Cyberpsychology, Behavior, and Social Networking
- Discipline: Cyberpsychology Human-computer interaction Social psychology
- Language: English
- Edited by: Brenda K. Wiederhold

Publication details
- Former name(s): CyberPsychology & Behavior
- History: 1998–present
- Publisher: Mary Ann Liebert, Inc. (United States)
- Frequency: Monthly
- Impact factor: 4.157 (2020)

Standard abbreviations
- ISO 4: Cyberpsychol. Behav. Soc.
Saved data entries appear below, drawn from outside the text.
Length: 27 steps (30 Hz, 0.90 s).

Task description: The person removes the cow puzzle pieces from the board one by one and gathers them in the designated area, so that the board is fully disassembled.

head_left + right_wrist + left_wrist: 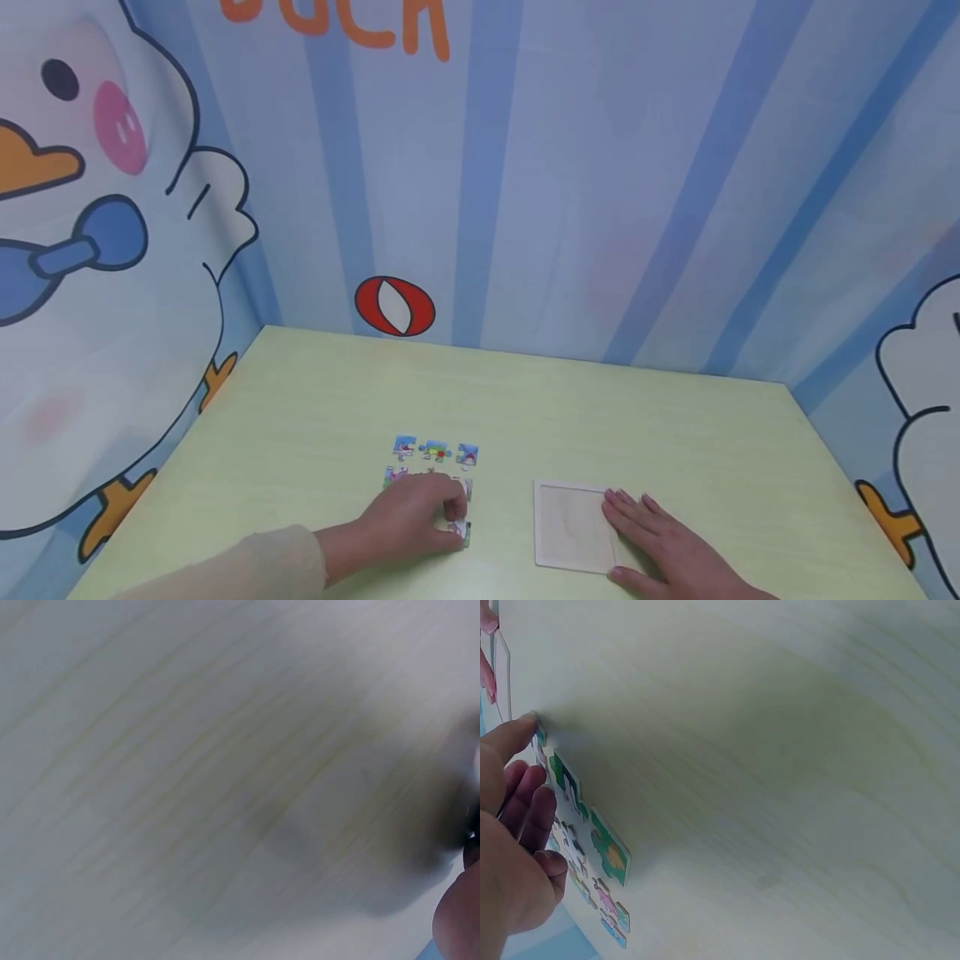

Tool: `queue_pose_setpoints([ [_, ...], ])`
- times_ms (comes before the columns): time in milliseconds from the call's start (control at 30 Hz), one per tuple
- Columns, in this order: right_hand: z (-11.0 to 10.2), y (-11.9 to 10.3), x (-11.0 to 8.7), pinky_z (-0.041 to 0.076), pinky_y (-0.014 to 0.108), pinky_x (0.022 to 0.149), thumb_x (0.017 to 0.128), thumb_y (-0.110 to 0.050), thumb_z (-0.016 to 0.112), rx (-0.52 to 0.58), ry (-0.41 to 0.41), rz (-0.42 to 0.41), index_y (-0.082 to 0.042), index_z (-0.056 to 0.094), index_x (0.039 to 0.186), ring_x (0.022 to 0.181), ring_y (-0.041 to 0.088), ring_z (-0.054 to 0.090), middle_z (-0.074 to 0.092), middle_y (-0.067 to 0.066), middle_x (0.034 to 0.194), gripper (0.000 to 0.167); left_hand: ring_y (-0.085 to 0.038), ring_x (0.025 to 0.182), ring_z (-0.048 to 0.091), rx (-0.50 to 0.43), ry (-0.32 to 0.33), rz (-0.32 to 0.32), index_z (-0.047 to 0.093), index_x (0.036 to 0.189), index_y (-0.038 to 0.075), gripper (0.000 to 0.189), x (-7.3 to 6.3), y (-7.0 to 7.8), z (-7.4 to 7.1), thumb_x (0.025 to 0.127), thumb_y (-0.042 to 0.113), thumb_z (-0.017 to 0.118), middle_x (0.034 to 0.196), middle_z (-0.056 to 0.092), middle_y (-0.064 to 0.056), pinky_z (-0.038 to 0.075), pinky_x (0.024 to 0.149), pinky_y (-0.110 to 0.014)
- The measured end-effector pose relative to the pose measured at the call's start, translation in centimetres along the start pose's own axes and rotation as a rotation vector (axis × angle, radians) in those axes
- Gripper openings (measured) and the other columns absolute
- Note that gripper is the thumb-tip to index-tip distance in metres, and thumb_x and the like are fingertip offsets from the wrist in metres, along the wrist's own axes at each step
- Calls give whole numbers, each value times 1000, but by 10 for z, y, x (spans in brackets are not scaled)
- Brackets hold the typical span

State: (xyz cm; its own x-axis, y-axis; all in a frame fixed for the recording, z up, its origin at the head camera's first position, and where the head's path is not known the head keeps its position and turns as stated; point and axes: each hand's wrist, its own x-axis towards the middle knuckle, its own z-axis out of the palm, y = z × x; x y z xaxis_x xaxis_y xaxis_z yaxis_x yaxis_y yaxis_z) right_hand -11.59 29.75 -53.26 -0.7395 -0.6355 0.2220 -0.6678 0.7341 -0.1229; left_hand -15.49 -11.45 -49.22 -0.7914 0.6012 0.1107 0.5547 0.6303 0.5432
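Note:
My left hand (408,517) reaches over the jigsaw puzzle pieces and pinches a corner piece (461,530) between thumb and fingertips, at the near right of the group. In the left wrist view, the thumb tip touches the edge of that piece (541,736), which lies low at the table. A shallow square wooden puzzle tray (573,529) stands to the right of the pieces, bare inside. Along its right edge rests my right hand (667,546), fingers extended, the fingertips on the rim. Only a blurred part of the right hand (459,915) shows in the right wrist view.
Further puzzle pieces, including a top-row piece (437,451), lie in rows, some hidden under the left hand. A green piece (611,851) sits nearest the left wrist camera. Behind the pale table (525,400) hangs a striped blue cloth (562,183) with cartoon ducks.

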Motion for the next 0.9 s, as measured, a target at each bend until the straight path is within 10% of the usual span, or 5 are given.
queue_pose_setpoints([
  [700, -5, 3, -1, -1, 12, 123, 102, -56, 66, -57, -18, -34, -7, 52, 158, 156, 6, 30, 53, 10, 160, 75, 2, 83, 59, 14, 21, 1, 68, 89, 26, 23, 1, -2, 0, 81, 20, 88, 88, 65, 21, 52, 87, -31],
  [900, -16, 1, 4, -4, 12, 122, 103, -59, 63, -79, -51, -19, -12, 51, 160, 150, 27, 47, 52, 8, 162, 75, -4, 86, 62, 9, 15, 6, 72, 95, 22, 23, 7, 3, -18, 85, 28, 91, 92, 69, 15, 52, 83, -32],
])
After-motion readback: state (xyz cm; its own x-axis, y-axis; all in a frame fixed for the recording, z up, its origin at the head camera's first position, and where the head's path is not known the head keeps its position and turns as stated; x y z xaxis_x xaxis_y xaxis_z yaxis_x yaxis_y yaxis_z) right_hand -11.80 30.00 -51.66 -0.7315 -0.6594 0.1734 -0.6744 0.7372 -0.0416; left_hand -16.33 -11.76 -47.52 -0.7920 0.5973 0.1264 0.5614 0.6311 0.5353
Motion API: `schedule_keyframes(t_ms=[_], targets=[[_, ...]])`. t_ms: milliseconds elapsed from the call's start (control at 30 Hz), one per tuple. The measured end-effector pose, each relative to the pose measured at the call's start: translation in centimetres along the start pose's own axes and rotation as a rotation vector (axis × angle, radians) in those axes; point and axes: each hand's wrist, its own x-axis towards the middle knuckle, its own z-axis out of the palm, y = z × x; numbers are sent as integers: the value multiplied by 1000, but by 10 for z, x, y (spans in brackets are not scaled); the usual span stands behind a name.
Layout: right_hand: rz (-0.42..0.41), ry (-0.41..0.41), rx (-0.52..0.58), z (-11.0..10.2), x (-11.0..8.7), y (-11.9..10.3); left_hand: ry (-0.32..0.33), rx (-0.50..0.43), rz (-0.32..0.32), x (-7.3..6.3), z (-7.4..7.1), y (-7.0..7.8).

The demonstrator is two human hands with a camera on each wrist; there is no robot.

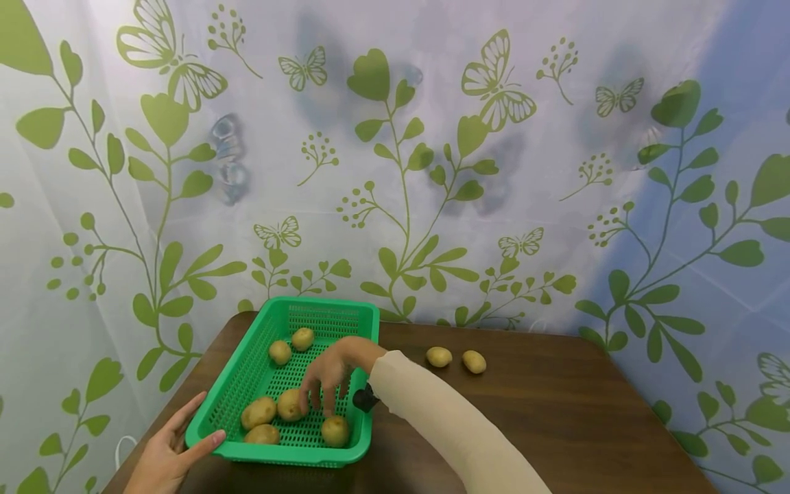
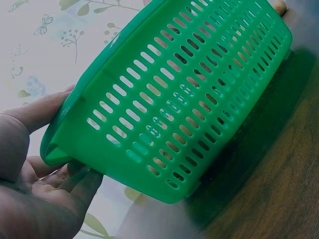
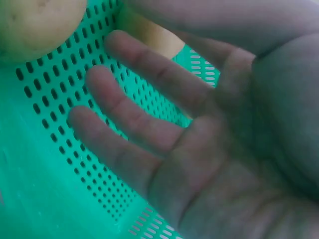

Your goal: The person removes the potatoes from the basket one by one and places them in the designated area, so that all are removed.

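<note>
A green plastic basket (image 1: 290, 453) with slotted walls holds several potatoes. My left hand (image 1: 165, 449) grips its rim at the near left corner; in the left wrist view the thumb lies over the rim (image 2: 75, 99) and the fingers are beneath it. Inside the basket, my right hand (image 1: 330, 374) hangs with spread, slightly bent fingers and nothing in them. Close below it are a potato (image 1: 290, 406) and another potato (image 1: 335, 431). The right wrist view shows the fingers (image 3: 122, 109) apart, with a potato (image 3: 37, 27) beyond their tips.
Two potatoes, one on the left (image 1: 439, 357) and one on the right (image 1: 474, 361), lie on the brown wooden table (image 1: 524, 418) right of the basket. A patterned curtain (image 1: 426, 171) hangs behind the table. A white cable (image 1: 125, 442) shows at the left.
</note>
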Motion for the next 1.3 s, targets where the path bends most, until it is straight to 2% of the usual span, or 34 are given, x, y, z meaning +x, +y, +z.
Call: schedule_keyframes(t_ms=[200,433,633,833,933,1133,1300], targets=[[61,-89,-54,3,7,0,-3,-6,-11,0,0,1],[93,-147,-112,5,11,-2,9,-10,30,-2,2,2],[78,-196,-147,9,16,-6,22,-1,72,-3,2,1],[79,-249,-206,13,19,-9,20,7,39,-4,2,1],[75,-258,-211,10,18,-9,24,1,51,-5,2,1],[8,-245,-112,-3,5,-1,39,12,80,-5,4,2],[-103,-237,21,-12,-8,6,37,24,86,-5,3,0]])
Netw.

Indexing
- ISSN: 2152-2715 (print) 2152-2723 (web)
- LCCN: 2009208160
- OCLC no.: 900961229

Links
- Journal homepage; Online access; Online archive;

= Cyberpsychology, Behavior, and Social Networking =

Cyberpsychology, Behavior, and Social Networking is a monthly peer-reviewed scientific journal covering cyberpsychology and the psychological effects of social networking services like Facebook and Twitter. It was established in 1998 as CyberPsychology & Behavior, obtaining its current name in 2010. It is published by Mary Ann Liebert, Inc. and the editor-in-chief is Brenda K. Wiederhold (Scripps Memorial Hospital). According to the Journal Citation Reports, the journal has a 2020 impact factor of 4.157.